Khorog to Murghab – riding high along the Pamir Highway

Total this trip: 361km
Total so far: 10450km

Some places are traveler havens, the existence of which passes from mouth to mouth among travelers of all types, and the Pamir Lodge in Khorog was one of these. We met no less than 10 other long-distance cyclists, and even more overland motorcyclists, as well as many trekkers. Leaving it was tough, especially since Hanne and I were having stomach issues, but our visas were running out so we needed to hit the road.

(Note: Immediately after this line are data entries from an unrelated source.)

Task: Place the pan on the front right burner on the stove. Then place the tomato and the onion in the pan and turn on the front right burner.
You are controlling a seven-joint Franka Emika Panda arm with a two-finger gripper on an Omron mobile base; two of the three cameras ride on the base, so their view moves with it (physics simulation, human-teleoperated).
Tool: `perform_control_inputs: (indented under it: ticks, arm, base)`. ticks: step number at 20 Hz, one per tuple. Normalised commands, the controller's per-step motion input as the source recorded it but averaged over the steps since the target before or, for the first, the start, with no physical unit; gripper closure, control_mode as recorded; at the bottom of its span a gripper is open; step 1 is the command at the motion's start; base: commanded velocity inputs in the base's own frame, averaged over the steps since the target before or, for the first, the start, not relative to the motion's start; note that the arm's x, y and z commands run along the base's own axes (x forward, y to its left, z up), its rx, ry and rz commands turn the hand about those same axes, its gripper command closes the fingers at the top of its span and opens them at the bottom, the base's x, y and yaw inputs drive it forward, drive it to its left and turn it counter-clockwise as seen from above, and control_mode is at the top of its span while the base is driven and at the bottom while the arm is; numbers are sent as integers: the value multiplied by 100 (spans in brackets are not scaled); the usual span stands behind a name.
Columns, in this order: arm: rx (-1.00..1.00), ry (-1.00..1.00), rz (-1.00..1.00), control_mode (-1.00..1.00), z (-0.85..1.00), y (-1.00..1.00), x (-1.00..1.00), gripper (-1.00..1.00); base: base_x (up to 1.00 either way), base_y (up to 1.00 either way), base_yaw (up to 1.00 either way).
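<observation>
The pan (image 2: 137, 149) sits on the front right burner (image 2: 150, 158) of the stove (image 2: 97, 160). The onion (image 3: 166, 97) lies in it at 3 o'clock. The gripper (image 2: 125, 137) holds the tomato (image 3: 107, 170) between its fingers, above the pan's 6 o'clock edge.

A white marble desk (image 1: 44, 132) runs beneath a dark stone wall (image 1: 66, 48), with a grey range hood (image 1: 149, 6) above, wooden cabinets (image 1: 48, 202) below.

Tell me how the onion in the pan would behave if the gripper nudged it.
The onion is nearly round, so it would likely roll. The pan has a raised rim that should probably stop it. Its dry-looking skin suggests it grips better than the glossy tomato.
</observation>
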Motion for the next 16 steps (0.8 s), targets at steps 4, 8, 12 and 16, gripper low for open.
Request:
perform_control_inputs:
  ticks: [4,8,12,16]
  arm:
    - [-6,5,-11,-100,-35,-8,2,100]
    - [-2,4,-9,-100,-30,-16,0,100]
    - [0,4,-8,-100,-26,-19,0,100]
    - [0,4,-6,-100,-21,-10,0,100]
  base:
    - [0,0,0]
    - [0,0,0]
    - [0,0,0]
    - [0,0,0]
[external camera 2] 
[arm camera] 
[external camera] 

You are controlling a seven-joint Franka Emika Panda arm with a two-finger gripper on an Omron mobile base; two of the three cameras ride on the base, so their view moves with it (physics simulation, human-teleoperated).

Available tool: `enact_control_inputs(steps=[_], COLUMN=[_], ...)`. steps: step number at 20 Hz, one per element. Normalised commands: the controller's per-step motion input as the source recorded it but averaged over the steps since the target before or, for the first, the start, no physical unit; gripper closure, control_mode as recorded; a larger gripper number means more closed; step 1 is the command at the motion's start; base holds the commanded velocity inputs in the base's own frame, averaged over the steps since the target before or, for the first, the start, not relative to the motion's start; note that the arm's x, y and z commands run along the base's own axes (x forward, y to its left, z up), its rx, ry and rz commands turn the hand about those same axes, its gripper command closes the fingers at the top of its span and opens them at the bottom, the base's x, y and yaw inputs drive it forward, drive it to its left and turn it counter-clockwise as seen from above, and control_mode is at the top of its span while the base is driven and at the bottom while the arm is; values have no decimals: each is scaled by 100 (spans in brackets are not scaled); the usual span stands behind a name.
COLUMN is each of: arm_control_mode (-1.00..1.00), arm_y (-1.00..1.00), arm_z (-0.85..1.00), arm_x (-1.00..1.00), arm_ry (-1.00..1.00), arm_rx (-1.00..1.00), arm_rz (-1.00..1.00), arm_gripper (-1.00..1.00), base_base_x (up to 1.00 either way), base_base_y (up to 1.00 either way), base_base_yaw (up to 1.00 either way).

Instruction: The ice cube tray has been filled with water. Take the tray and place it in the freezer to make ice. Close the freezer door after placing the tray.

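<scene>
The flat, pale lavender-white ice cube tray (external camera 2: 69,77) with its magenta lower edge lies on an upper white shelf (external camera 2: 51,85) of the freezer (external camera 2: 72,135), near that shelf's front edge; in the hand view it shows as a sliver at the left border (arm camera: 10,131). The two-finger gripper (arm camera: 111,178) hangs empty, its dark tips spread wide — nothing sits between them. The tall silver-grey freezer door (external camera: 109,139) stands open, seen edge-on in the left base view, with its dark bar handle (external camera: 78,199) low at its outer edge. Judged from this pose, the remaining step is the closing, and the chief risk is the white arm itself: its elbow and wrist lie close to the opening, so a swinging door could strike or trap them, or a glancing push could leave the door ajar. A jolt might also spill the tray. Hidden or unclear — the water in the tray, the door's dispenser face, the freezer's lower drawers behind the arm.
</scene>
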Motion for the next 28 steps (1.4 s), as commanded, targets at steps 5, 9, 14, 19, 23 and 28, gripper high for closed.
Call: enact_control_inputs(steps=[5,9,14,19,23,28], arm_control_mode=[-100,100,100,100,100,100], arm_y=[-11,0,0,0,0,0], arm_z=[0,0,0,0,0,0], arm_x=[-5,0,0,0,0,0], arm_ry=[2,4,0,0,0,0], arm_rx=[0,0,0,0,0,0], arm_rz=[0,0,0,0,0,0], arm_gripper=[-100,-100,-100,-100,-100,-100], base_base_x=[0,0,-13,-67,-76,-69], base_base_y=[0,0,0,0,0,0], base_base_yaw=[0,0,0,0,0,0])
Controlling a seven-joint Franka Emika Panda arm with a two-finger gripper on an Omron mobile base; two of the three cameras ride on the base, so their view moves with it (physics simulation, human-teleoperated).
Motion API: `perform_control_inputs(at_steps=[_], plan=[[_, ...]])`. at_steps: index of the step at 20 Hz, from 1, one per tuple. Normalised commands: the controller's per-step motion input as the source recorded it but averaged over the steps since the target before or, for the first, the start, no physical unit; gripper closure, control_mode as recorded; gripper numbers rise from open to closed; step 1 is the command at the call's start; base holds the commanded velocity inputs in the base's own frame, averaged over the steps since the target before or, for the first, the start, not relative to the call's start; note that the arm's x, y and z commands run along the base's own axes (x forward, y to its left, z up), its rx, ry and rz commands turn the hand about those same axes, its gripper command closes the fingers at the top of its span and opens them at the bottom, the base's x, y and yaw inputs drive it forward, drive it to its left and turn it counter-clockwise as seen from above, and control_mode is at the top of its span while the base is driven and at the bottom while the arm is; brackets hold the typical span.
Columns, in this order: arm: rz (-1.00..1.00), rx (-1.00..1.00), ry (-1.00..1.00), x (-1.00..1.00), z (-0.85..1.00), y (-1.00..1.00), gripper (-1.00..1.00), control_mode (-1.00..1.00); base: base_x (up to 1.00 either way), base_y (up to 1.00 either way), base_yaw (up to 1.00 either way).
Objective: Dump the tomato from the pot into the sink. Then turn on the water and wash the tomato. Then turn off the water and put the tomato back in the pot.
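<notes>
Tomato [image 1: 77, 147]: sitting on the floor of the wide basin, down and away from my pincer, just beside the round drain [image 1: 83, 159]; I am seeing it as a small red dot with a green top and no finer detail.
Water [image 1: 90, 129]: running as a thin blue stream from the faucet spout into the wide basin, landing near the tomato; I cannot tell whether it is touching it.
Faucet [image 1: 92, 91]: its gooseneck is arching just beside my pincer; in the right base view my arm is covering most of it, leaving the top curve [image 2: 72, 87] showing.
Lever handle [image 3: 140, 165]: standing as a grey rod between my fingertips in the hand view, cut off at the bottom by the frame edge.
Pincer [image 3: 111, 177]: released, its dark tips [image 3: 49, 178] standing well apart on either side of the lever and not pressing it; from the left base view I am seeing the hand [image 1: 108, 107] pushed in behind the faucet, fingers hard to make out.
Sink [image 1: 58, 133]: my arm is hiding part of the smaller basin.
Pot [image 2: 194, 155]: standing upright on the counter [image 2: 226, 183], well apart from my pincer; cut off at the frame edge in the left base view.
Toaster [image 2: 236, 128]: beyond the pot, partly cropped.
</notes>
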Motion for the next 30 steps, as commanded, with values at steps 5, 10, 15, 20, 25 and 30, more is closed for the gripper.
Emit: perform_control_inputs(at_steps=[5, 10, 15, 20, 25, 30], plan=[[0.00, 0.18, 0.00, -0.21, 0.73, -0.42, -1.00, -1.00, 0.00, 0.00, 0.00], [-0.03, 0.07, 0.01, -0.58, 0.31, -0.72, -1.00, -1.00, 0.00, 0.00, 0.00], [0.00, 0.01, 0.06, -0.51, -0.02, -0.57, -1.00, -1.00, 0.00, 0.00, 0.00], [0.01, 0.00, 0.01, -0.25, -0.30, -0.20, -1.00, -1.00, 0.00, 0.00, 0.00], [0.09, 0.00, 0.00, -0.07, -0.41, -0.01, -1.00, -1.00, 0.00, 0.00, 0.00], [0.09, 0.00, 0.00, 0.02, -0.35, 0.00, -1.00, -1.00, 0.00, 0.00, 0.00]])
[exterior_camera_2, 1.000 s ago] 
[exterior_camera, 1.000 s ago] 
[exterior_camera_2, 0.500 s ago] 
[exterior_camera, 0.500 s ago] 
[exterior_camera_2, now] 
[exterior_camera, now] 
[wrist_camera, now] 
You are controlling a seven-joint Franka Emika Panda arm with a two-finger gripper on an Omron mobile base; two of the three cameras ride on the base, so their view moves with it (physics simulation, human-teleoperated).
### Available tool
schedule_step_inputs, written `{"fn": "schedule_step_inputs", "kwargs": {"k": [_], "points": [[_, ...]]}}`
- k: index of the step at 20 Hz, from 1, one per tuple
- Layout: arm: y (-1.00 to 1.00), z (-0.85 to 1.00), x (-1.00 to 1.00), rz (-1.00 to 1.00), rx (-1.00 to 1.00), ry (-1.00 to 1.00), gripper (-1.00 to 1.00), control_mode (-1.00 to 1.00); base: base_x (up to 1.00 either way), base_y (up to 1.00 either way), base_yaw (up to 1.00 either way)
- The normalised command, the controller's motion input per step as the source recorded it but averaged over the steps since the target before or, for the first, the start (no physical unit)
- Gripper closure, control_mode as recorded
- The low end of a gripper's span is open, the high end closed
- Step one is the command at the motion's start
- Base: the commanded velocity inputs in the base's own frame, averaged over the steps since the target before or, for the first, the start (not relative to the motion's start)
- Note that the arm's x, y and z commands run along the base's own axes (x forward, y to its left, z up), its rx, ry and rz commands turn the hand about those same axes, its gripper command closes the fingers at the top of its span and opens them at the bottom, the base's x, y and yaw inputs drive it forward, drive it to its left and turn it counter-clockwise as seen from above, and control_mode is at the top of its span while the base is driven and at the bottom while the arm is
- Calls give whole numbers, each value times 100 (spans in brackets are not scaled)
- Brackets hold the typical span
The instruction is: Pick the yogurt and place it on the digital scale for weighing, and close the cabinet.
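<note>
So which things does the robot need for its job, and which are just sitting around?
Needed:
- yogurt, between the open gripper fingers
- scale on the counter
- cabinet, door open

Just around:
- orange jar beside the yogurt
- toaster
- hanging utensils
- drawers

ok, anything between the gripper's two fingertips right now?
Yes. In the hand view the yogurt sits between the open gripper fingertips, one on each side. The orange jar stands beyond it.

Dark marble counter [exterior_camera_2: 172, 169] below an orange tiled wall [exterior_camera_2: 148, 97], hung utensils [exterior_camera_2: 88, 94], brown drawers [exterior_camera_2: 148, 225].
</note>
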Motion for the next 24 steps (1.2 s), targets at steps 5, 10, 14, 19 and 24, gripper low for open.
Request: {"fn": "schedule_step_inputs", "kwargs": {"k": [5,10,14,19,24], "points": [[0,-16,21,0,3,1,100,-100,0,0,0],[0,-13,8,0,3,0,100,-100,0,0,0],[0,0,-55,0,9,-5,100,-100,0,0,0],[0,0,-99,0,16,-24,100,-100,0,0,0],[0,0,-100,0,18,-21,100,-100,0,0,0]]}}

Leaving Khorog, the traveler has three valleys to choose from to get to Osh. The famous Wakhan Valley, along the border of Afghanistan; the main Pamir Highway, where the Soviet tarmac still survives; and the much less traveled Shakhdara Valley in between the two. We chose to stay on the main road, because we were worried about the time required to do one of the other two routes, and because the morning we left neither of us were feeling so hot.

The road out of Khorog ascends immediately and continually. We were following the Gunt River now instead of the Panj, and the scenery was immediately different. The air was colder, the altitude higher, the mountain peaks were higher and stark black and white instead of red colored, the river was a nice alpine green, and the road was nicely paved. The hospitality of the people didn’t change, though, and we were invited for lunch our first two days on the road.

After surviving the moldy and scalding hot springs in Jelondi, and taking shelter when a fast-moving rain cloud came over us, we were ready to do our first high-altitude pass and enter the Pamir Plateau. The eastern half of the Tajik Pamirs is a high-altitude desert, with an average altitude of over 4000m, and we needed to climb up onto it. We had been steadily climbing from 2100m in Khorog to 3900m just before the pass, but the pass itself was steep and unpaved. We made it though, increasing our confidence in our performance at altitude (neither of us experienced any serious symptoms during our time up high), and celebrated by sharing lunch and tea with the local shepherds. They told us they spend 5 months of the year at altitude with their herds, and for 7 months they go down. One man stays up high, though, keeping the road clear with an old Soviet tractor. He said the temperatures can drop to -60C! Better him than me!!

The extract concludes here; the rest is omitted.